The use of Robotic Process Automation in Energy trading
Updated: Jun 13, 2020
Although not yet widely implemented, it is quickly becoming apparent that significant opportunities exist for the use of robotic process automation (RPA) in energy trading to reduce costs and improve organizational effectiveness. RPA involves the leveraging of digital techniques that can perform simple and repetitive clerical activities, such as data entry, purchase order issuance and the submission of compliance forms. Given the extensive volume of information processed in energy trading operations, RPA thus offers the potential for significantly reducing errors and costs across the entire enterprise, but especially in back-office functions.

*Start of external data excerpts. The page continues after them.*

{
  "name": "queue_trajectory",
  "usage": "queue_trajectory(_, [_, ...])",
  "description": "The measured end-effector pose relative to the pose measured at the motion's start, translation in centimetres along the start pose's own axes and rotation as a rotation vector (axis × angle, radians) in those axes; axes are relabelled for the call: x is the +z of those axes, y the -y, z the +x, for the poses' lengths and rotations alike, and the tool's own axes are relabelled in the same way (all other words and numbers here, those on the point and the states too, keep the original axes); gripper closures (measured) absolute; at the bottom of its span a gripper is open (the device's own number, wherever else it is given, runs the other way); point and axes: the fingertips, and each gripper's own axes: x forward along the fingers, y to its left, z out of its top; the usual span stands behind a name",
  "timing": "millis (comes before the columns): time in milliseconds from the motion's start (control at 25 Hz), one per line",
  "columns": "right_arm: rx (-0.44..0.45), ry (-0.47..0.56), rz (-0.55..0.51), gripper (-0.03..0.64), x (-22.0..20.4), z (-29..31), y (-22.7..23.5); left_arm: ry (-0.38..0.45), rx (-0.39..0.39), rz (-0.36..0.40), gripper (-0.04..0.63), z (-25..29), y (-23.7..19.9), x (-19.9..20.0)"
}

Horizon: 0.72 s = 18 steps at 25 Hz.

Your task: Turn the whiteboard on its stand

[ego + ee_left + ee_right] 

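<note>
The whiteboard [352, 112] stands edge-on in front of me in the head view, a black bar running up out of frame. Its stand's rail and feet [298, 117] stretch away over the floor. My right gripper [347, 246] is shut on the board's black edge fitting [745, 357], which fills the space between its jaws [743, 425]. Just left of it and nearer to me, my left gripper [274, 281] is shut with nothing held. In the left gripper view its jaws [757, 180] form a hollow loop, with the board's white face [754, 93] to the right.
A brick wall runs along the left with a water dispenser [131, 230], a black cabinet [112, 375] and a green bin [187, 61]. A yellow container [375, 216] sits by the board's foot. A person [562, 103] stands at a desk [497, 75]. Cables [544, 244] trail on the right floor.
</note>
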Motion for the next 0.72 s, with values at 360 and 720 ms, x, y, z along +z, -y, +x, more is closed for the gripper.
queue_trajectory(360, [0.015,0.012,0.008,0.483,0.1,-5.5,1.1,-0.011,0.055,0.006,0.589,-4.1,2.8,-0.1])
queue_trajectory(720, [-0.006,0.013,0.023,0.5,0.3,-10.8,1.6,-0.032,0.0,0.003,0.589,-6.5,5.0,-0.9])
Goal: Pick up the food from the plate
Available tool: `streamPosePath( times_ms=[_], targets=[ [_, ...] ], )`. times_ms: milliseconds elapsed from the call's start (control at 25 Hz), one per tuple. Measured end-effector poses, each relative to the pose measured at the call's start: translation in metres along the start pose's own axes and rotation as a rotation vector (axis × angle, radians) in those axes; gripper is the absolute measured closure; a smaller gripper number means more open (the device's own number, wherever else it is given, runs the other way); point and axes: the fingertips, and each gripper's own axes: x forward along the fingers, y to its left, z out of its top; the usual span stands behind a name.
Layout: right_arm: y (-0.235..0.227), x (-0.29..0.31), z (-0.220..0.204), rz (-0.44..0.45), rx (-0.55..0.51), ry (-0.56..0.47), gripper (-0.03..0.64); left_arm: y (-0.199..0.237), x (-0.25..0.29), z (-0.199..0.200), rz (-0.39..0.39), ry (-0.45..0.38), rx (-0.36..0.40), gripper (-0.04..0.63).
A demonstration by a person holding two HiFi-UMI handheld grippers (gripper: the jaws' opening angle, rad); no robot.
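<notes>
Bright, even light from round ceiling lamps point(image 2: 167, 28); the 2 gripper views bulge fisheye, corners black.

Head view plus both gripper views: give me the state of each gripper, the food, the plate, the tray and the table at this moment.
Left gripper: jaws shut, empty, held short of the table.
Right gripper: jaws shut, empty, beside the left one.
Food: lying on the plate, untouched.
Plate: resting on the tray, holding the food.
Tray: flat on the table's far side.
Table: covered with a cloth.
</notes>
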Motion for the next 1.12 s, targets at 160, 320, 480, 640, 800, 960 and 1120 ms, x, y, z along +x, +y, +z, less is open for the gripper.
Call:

The “bots” of robotic process automation
At the heart of RPA are robots — but digital ones instead of physical ones. In RPA, “bots” are introduced into existing software applications in order to capture, interpret and process information that is currently manipulated in well-defined tasks by human workers. These bots interface with a company’s information systems in ways that mimic a clerk: logging in, accumulating specific pieces of data, processing it using structured rules, sending the resulting work to another destination and then logging out.
The benefits of RPA are especially important for companies relying on legacy software applications, many of which cannot be configured to coordinate well with other applications, in large part because trained support is no longer offered for the programs. Oftentimes in these situations, users are required to manually migrate information from one application to another, which is time-consuming, error-prone and hence costly. RPA can automate such transfers.
To illustrate the value-creation potential of RPA, the London School of Economics and Political Science produced a case study profiling RPA adoption at a large European utility. At this utility, bots have automated about 25 back-office processes relating to “meter management, customer billing, account management, consumption management, segmentation and exception processing.” About 300 bots (under the supervision of two employees) have replaced a staff of about 600 in processing about 1 million transactions each month. Against the costs of implementation, the RPA initiative achieved a payback of initial investment within 12 months, and produces an annual ROI of about 200 percent.
As stated by the Institute for Robotic Process Automation and Artificial Intelligence, “any company that uses labor on a large scale for general knowledge process work, where people are performing high-volume, highly transactional process functions, will boost their capabilities and save money and time with robotic process automation software.”